The trailer is very steamy.
The movie is absolutely beautiful. It’s certainly the most beautiful film I’ve ever been in. It’s a gothic fairy-tale, so it has an extraordinary integrity in its design. It looks like a painting, and every single frame you disappear into in a way that perhaps only Guillermo del Toro can imagine. And it has an extraordinary sincerity, which is unique for our time, because there’s a lot of quite glib storytelling, and some of it’s very assured and successful, and some of it, you wish as though there was a little bit more heart and soul. I love that Guillermo has told this story very sincerely about a young woman who falls in love with somebody, a man, who has a mystery, and behind the veil of that mystery, actually a whole load of dark secrets, and she ends up having to save herself, and it’s kind of a fable, really, about survival and independence, and finding out who you really are.

You’re going to be back in the Marvel world as Loki with Thor 3, yes?
I don’t know that I am. I haven’t spoken to anybody at Marvel for two years. So I literally — there’s no side to it. I just don’t know.

Did you have villain envy watching Avengers: Age of Ultron?
Ha-ha. No. No. I was good.

You don’t miss it?
I enjoyed the film enormously. Of course I did, and it made me feel proud of all those guys. They’re all old friends now. But, no, I had really fulfilling, interesting year last year. I did Crimson Peak, High-Rise, and I Saw the Light in one straight year while they were shooting Age of Ultron, so I was happy. I was busy.

You sang beautifully in I Saw the Light. There were some moments when you were doing Hank Williams’s songs that, afterwards, the audience burst into applause.
I’m so glad to hear you say that. That was the most challenging, the most difficult, and the most joyful aspect of the film for me.

There’s been some blowback about you not being southern, or even American. How do you reconcile that?
Well, it’s in my makeup somehow that when people tell me I can’t do something, I want to prove them wrong. It always has been. But of course I kind of expected that before I signed on.
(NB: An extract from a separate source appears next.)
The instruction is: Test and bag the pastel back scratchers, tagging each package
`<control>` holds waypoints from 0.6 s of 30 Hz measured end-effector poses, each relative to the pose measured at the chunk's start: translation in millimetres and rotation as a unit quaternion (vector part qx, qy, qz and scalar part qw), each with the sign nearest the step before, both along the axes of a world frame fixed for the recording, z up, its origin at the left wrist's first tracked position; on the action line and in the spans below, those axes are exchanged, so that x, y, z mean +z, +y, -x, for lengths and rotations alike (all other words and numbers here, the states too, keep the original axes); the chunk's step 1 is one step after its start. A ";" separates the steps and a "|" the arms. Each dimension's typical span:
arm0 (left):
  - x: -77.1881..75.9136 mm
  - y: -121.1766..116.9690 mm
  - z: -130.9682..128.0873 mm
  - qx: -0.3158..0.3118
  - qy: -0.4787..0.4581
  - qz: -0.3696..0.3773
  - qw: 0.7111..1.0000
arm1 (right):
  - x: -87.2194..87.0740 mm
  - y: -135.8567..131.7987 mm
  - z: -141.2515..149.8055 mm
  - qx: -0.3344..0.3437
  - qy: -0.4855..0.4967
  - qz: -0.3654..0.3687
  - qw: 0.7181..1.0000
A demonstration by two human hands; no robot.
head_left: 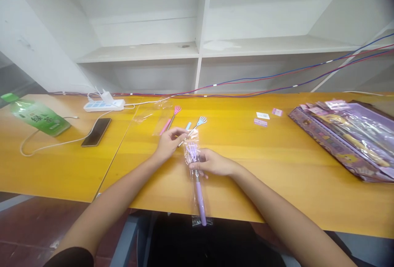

The only way I can explain it is from my own perspective, which is, as an actor, I’ve always been most compelled by unknown territory. I like to think of myself as a correspondent sort of going off into foreign territory and scratching around and bringing back my findings. I hoped that the fact that I was not American and not from the South and there were so many things that I wasn’t born with actually made me more committed to honor Hank Williams, his family, his legacy, even more. It gave me kind of a deeper, more profound desire to get it right.

Have you met the family?
I’ve met Jett, Bobbie Jett’s daughter, and I’ve been in touch with Holly, his granddaughter, who’s a musician in her own right. She saw the film, and she wrote me one of those letters that you keep forever, which is really actually all I need. I mean, people know Hank Williams, but they only know some of his songs; they don’t know the circumstances of his life. But I can tell you — and I mean this really sincerely — it was such a pleasure to make that music. The thing that caught fire about Hank was his honesty and his authenticity, and the reason he became a star is because he wrote from his heart, and he sang from his heart, and he was singing about being in the doghouse or being so lonesome he could cry. Men and women in the wake of the Second World War, across the South, across America, were like, “That guy is the real deal. He has this brazen full voice, and he’s singing about me. That’s what my life is like.” That was just a really powerful inspiration as an artist. For someone to be so truthful and say, “This is who I am. I’m going to put this out there, and I hope you can relate to it.”

Are you still singing?
Yeah! I still have my Gibson J-45. Sometimes I even travel with it. I mean, it’s addictive.